Für sein Plattdeutsch-Engagement wurde Gerd Brandt bereits mehrfach ausgezeichnet, unter anderem mit dem "Keerlke" - benannt nach Wilhelmine Siefkes‘ gleichnamigem Roman über einen kleinen Jungen aus dem Arbeitermilieu. "Der Keerlke ist sozusagen der ‚Ostfriesen-Oscar‘", erklärt Gerd Brandt, der den Preis 2005 für seine plattdeutschen Sendungen bei Radio Ostfriesland erhielt. "Ihn zu bekommen, hat mich sehr bewegt. Der Wilhelmine-Siefkes-Preis ist jetzt auch eine große Ehre und eine große Anerkennung für mich." Er habe sogar gerade in Wilhelmine Siefkes Buch "Erinnerungen" gelesen, als der Bürgermeister von Leer anrief und sagte, man habe ihn als Preisträger ausgelobt."

So wie Wilhelmine Siefkes begann auch Gerd Brandt als Pädagoge, der Sozialpädagoge leitete er schon mit Anfang zwanzig das Jugendzentrum in Jever. "Aber das war auf Dauer nichts für mich", gibt er zu. "1982, als mein Sohn geboren wurde, blieb ich als einer der ersten Väter zu Hause, während meine Frau durchgearbeitet hat." Parallel entwickelte sich seine musikalische Karriere: 1979 begründete der Ostfriese, geboren in Holtermoor im Landkreis Leer, die Folk-Formation Laway mit, die in wechselnder Besetzung bis heute besteht. "In den frühen 80er Jahren war Laway eine Band der Jugendszene. Wir haben damals platt- und hochdeutsch gesungen", erinnert sich Brandt. "Wir spielten in denselben Klubs wie der junge Herbert Grönemeyer, nur ist der irgendwann in die großen Hallen umgezogen, wir nicht." Doch schon damals gab es Preise für die Band, die zeitweise durch ganz Europa tourte und heute ebenso auf Konzertbühnen wie in Kirchen auftritt, zum Beispiel auf der gerade abgeschlossenen "Winterleed"-Tour.

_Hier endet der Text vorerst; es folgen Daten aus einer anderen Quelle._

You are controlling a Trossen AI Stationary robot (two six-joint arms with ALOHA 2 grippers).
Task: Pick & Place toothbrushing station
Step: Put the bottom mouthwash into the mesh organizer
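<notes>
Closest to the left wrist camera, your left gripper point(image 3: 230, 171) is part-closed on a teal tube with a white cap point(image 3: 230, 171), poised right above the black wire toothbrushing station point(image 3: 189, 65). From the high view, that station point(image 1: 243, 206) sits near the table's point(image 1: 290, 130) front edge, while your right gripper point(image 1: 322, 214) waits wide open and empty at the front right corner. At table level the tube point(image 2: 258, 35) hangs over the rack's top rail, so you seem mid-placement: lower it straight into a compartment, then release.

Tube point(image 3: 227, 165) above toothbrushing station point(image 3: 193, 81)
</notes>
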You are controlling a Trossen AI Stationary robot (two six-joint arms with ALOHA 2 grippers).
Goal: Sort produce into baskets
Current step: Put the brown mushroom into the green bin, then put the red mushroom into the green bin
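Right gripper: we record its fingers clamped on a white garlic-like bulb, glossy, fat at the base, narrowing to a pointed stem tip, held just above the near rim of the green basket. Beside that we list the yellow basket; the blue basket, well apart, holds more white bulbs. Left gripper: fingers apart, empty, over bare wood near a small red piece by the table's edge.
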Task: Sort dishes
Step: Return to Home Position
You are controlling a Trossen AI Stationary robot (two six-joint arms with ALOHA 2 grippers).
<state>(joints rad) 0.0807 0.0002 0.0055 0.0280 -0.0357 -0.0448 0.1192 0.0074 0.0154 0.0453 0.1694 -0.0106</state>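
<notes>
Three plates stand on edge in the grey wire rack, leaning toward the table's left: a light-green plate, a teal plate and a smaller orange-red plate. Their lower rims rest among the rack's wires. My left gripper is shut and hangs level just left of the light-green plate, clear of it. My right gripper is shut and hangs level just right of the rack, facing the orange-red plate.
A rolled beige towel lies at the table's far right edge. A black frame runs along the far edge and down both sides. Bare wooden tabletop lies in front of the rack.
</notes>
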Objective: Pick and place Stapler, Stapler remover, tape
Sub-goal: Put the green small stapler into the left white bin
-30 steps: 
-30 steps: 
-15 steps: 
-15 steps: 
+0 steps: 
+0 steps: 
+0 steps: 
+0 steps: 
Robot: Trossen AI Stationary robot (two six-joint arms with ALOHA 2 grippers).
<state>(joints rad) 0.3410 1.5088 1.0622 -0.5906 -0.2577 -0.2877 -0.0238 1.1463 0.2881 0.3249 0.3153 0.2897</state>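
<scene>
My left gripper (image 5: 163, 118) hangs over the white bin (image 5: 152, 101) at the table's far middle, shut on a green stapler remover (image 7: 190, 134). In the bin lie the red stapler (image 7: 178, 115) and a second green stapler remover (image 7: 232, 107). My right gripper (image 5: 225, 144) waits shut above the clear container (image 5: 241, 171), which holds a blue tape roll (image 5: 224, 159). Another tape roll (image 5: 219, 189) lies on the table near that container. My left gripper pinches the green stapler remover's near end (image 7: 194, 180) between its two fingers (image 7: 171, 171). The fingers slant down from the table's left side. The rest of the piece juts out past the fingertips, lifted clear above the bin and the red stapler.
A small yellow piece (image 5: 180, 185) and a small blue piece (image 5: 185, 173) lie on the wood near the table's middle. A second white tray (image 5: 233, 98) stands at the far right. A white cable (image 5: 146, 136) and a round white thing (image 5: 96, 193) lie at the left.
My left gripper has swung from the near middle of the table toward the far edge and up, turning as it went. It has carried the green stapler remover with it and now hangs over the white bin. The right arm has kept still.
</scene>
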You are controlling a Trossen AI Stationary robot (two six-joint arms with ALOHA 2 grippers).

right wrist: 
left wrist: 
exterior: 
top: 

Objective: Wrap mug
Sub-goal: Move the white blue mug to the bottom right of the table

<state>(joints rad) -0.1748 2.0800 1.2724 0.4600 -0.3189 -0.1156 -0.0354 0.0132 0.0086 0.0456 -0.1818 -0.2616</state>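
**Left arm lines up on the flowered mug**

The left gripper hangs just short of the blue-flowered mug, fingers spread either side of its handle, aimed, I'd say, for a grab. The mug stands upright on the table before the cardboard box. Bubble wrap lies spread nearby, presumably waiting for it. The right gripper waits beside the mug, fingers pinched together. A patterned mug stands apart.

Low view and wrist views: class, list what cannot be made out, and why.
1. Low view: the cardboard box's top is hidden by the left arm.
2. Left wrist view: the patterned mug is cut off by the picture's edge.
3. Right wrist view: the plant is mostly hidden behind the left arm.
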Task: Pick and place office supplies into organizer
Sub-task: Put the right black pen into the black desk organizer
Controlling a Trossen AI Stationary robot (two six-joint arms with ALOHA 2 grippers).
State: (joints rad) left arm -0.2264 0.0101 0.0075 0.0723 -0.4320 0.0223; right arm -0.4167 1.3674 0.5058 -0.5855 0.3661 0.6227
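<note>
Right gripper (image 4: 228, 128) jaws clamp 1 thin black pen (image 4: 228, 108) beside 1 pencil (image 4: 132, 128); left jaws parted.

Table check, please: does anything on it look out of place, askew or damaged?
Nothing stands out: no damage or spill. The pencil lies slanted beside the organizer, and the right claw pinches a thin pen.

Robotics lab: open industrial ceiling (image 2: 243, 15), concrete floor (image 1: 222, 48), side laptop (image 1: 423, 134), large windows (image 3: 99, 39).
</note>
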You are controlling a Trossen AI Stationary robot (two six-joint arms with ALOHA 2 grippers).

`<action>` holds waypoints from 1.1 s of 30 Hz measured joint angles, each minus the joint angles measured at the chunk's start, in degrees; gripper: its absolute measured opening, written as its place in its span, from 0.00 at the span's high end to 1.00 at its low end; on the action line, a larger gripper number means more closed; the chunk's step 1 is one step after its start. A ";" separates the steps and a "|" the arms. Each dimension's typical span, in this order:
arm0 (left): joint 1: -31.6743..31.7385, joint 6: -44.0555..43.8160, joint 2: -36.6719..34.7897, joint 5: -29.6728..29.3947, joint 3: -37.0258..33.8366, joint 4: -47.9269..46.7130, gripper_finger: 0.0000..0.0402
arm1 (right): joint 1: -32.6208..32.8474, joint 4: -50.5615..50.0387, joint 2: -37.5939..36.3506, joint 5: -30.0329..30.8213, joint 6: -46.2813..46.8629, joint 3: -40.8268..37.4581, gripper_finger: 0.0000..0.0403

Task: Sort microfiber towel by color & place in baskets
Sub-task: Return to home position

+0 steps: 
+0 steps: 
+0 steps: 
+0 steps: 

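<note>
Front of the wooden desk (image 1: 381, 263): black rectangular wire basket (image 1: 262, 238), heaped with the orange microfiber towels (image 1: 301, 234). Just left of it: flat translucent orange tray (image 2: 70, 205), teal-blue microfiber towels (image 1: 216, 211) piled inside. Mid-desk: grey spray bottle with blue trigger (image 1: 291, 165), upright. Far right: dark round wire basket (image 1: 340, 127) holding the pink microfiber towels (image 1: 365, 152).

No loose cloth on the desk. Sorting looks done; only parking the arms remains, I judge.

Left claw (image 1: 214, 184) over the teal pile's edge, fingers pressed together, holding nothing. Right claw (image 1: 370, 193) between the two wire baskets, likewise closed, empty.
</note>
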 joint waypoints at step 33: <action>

Sänger, Schreiber, Plattschnacker

Neben der Musik, er betreibt auch ein eigenes Label, ist das Stückeschreiben für Gerd Brandt über die Jahre immer wichtiger geworden. Es begann damit, dass seine Band Laway die Störtebeker-Festspiele in Marienhafe musikalisch begleitete und Brandt dafür Lieder schrieb. Schon bald verfasste er Spielszenen, dann ganze Theaterstücke auf Platt- und Hochdeutsch. Darunter war 2011 zum Beispiel "De Schippers van Timmel", das in der napoleonischen Zeit um 1811 spielt. 2012 folgte das Freilichtdrama "Graf Gerd der Mutige" zum 550. Jubiläum des Schlosses Neuenburg und im vergangenen Jahr das Stück "Kanaal - 125 Jahre Ems-Jade-Kanal", das auf der Freilichtbühne in Wiesmoor zu sehen war. In die Vergangenheit Ostfrieslands zu schauen und diese Einblicke "op Platt" für die Bühne zum Leben zu erwecken, fasziniert Gerd Brandt eben - das merkt man schon am Bandnamen "Laway": Das Wort, das aus dem Plattdeutschen stammt und "Geschrei" bedeutet, soll an die gleichnamige Streikbewegung norddeutscher Deicharbeiter aus dem 17. bis 19. Jahrhundert erinnern - die ihrerseits ein beliebtes Thema für plattdeutsche Theaterstücke ist.